O parlamentar ainda ressaltou o impacto dos subsídios à MMGD na CDE (Conta de Desenvolvimento Energético) e no bolso do consumidor de energia elétrica. “Eu acho maravilhoso nós termos a energia renovável, fantástico, todas elas são muito bem-vindas, [mas] a que custo? Nós temos que parar de ser demagógicos aqui e de aceitar tudo”, ponderou.
ONS e Fazenda
Publicado em 18 de junho, o relatório do ONS aponta que a MMGD já ultrapassou 38 GW (gigawatts) em capacidade instalada e deve alcançar 58 GW até 2029. O documento afirma que, se incluída nos cortes de geração, a GD poderia responder por até 58% do curtailment em 2029.
Depois, no último dia 26, o secretário de Reformas Econômicas do Ministério da Fazenda, Marcos Pinto, enviou ofício à ANEEL (Agência Nacional de Energia Elétrica) opinando pela inclusão da GD nos cortes. A pasta defende um rateio contábil com utilização de um fator de corte proporcional sobre os créditos existentes gerados pela MMGD.
Para o secretário, a exclusão da GD dos cortes poderia configurar “tratamento diferenciado e desproporcional de alocação de custos operacionais entre agentes”, o que “compromete a eficiência econômica do setor”. Atualmente, apenas solar centralizada e eólica têm sido atingidas pelo curtailment.
Operador de GD
O ONS também defendeu a criação de um operador para os sistemas descentralizados, que seria responsável por operar a GD. Para o presidente da ABGD, a ideia é bem-vinda e é uma das pautas da associação. No entanto, segundo ele, as distribuidoras não poderiam exercer esse papel por “conflitos de interesse”, uma vez que seus grupos econômicos detêm ativos de geração, inclusive GD.

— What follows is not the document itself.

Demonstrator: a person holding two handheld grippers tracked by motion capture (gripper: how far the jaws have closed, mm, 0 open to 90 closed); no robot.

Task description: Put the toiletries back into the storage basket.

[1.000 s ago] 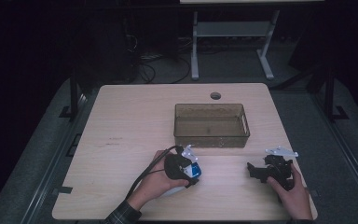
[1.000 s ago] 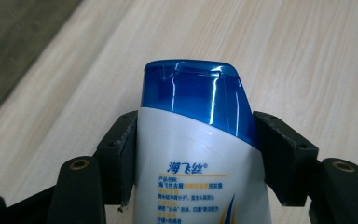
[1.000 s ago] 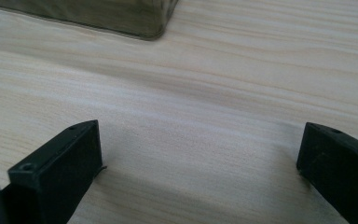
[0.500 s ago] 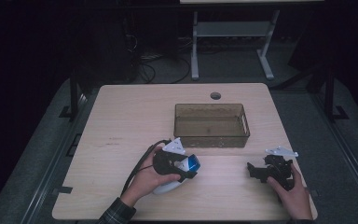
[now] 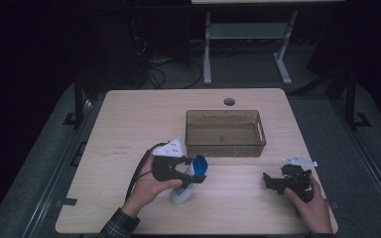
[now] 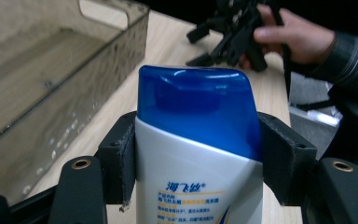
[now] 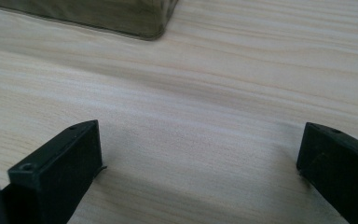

Evangelista afirma que é possível instalar equipamentos em usinas maiores para maior controle da GD. “Existe observabilidade, controlabilidade, só não faz sentido começar a desligar as usinas dos consumidores que não estão no SIN [Sistema Interligado Nacional]. E não faz sentido deixar o DSO [Operador de Sistemas de Distribuição] – que é quem tem a visão de tudo isso, quem faria a comunicação com o ONS – sob controle das distribuidoras, que evidentemente teriam conflitos de interesses diretos.”